--- Data provided Enclosed Below ---

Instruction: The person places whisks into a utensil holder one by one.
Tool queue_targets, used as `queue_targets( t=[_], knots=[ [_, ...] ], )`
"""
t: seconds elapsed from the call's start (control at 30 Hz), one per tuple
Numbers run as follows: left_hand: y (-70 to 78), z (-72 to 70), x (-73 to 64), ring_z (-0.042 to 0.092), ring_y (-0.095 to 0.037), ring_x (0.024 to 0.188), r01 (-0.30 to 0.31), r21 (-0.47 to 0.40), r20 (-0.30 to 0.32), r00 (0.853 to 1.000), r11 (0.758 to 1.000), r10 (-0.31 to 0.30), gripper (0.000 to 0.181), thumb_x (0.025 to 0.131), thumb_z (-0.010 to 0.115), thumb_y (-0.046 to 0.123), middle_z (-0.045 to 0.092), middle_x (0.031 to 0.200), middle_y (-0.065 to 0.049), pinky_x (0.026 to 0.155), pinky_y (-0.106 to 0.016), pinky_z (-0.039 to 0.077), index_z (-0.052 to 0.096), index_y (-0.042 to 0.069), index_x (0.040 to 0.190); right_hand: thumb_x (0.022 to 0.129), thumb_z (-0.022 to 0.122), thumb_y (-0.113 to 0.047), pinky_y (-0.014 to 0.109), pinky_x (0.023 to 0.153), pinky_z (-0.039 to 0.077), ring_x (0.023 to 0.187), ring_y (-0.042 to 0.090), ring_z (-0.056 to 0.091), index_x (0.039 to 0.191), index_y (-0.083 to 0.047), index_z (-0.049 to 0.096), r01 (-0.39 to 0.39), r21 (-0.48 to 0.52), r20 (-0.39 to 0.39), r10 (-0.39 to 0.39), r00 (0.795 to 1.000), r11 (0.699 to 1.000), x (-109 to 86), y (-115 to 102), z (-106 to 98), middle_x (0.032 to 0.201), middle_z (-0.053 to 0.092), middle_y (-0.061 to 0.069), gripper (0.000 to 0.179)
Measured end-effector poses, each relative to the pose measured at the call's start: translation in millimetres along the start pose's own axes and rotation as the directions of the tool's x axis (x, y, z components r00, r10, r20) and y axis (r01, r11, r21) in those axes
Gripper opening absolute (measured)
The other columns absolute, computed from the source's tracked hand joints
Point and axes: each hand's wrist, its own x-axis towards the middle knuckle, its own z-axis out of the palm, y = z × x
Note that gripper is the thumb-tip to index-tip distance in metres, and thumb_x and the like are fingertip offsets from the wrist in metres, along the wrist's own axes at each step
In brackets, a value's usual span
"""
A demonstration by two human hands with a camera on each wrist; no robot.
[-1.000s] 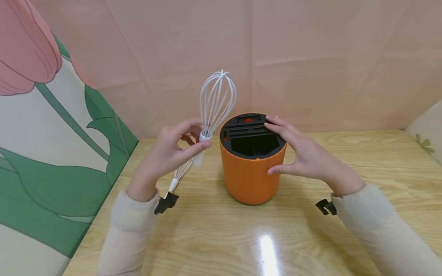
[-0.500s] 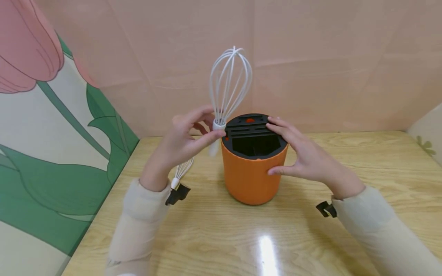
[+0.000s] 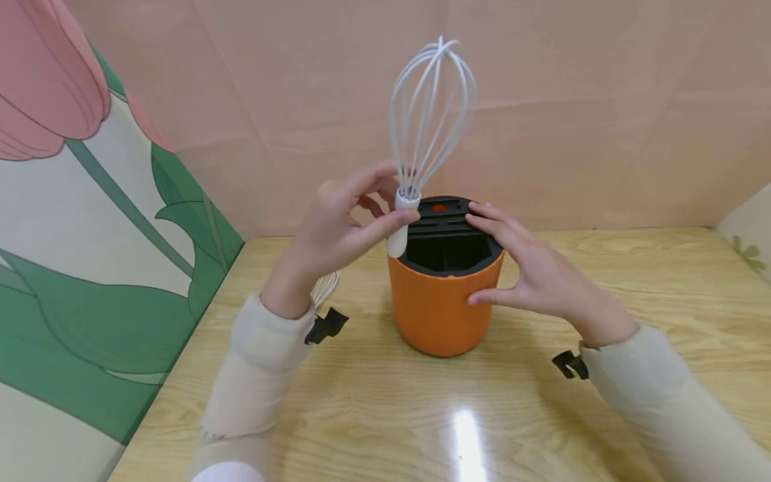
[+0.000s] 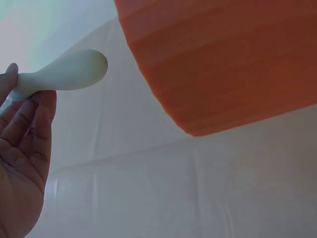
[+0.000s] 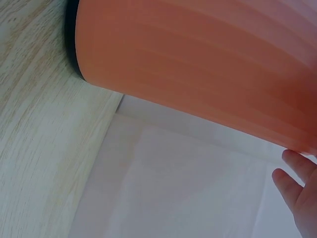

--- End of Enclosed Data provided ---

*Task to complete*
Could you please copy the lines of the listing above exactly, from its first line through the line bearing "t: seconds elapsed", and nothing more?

*Solution below*
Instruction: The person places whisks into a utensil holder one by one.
Tool queue_targets, used as `queue_targets( t=[_], knots=[ [_, ...] ], )`
"""
t: seconds elapsed from the call's start (control at 30 Hz), one per tuple

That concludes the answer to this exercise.